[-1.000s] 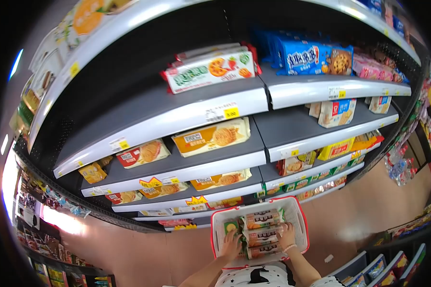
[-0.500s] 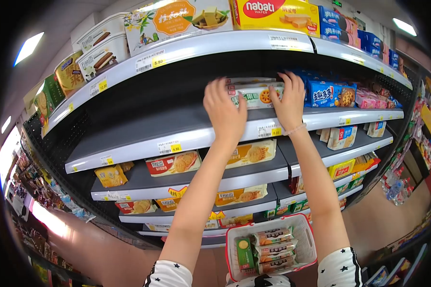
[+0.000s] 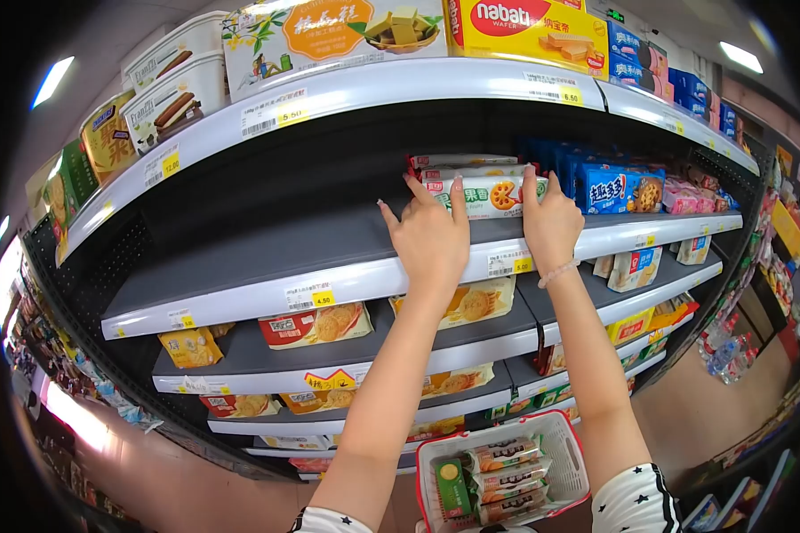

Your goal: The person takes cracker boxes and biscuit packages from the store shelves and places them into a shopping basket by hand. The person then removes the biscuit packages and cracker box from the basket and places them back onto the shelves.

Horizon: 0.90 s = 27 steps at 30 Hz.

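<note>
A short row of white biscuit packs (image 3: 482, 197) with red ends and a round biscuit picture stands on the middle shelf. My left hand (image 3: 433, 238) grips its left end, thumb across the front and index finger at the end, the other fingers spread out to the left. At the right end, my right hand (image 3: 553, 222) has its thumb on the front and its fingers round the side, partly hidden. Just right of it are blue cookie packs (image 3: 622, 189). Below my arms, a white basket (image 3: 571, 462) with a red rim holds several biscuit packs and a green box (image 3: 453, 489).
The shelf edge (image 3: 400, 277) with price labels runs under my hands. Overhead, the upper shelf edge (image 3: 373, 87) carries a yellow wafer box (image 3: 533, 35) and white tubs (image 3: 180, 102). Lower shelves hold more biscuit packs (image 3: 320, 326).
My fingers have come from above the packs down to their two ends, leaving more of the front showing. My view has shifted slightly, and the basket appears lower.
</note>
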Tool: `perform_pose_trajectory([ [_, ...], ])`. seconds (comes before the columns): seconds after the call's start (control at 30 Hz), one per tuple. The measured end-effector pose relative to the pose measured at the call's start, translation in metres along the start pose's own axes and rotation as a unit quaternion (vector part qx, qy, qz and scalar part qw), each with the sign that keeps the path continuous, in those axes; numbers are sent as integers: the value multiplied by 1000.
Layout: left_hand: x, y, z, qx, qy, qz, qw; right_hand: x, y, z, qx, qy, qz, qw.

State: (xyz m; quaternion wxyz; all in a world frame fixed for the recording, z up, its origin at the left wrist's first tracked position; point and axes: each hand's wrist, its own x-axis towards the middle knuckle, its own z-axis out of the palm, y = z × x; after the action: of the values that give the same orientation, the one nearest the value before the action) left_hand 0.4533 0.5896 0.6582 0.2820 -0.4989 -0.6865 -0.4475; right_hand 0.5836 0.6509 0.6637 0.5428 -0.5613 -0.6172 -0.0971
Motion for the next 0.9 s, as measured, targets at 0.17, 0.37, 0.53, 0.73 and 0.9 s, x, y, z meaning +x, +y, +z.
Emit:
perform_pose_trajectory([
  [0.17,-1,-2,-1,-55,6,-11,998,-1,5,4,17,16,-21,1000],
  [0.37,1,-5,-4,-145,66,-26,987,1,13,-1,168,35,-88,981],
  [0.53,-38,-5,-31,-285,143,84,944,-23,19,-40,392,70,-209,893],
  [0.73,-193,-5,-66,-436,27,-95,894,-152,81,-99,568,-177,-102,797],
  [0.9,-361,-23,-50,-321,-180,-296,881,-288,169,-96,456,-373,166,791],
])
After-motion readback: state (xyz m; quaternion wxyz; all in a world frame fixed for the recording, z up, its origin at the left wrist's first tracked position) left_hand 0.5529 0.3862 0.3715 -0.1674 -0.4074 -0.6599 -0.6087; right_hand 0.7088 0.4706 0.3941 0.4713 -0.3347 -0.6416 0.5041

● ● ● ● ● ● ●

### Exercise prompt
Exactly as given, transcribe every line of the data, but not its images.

### Task response
[-1.000s] 
[-0.500s] 
[+0.000s] 

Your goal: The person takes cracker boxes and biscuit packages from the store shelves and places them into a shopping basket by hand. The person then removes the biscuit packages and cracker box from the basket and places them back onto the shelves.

Horizon: 0.90 s = 27 steps at 30 Hz.

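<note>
A short row of white biscuit packs (image 3: 482, 197) with red ends and a round biscuit picture stands on the middle shelf. My left hand (image 3: 433, 238) grips its left end, thumb across the front and index finger at the end, the other fingers spread out to the left. At the right end, my right hand (image 3: 553, 222) has its thumb on the front and its fingers round the side, partly hidden. Just right of it are blue cookie packs (image 3: 622, 189). Below my arms, a white basket (image 3: 571, 462) with a red rim holds several biscuit packs and a green box (image 3: 453, 489).
The shelf edge (image 3: 400, 277) with price labels runs under my hands. Overhead, the upper shelf edge (image 3: 373, 87) carries a yellow wafer box (image 3: 533, 35) and white tubs (image 3: 180, 102). Lower shelves hold more biscuit packs (image 3: 320, 326).
My fingers have come from above the packs down to their two ends, leaving more of the front showing. My view has shifted slightly, and the basket appears lower.
</note>
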Tool: `perform_pose_trajectory([ [_, ...], ])`. seconds (comes before the columns): seconds after the call's start (control at 30 Hz), one per tuple. The measured end-effector pose relative to the pose measured at the call's start, translation in metres along the start pose's own axes and rotation as a unit quaternion (vector part qx, qy, qz and scalar part qw), each with the sign that keeps the path continuous, in those axes; numbers are sent as integers: the value multiplied by 1000.
Layout: left_hand: x, y, z, qx, qy, qz, qw; right_hand: x, y, z, qx, qy, qz, qw.

State: (xyz m; quaternion wxyz; all in a world frame fixed for the recording, z up, its origin at the left wrist's first tracked position; point and axes: each hand's wrist, its own x-axis towards the middle knuckle, its own z-axis out of the palm, y = z × x; after the action: of the values that give the same orientation, the one nearest the value before the action) left_hand 0.4533 0.5896 0.6582 0.2820 -0.4989 -0.6865 -0.4475; right_hand 0.5836 0.6509 0.6637 0.5428 -0.5613 -0.6172 -0.0971
Motion for the next 0.9 s, as measured, targets at 0.17, 0.37, 0.53, 0.73 and 0.9 s, x, y, z meaning +x, +y, +z.
Emit:
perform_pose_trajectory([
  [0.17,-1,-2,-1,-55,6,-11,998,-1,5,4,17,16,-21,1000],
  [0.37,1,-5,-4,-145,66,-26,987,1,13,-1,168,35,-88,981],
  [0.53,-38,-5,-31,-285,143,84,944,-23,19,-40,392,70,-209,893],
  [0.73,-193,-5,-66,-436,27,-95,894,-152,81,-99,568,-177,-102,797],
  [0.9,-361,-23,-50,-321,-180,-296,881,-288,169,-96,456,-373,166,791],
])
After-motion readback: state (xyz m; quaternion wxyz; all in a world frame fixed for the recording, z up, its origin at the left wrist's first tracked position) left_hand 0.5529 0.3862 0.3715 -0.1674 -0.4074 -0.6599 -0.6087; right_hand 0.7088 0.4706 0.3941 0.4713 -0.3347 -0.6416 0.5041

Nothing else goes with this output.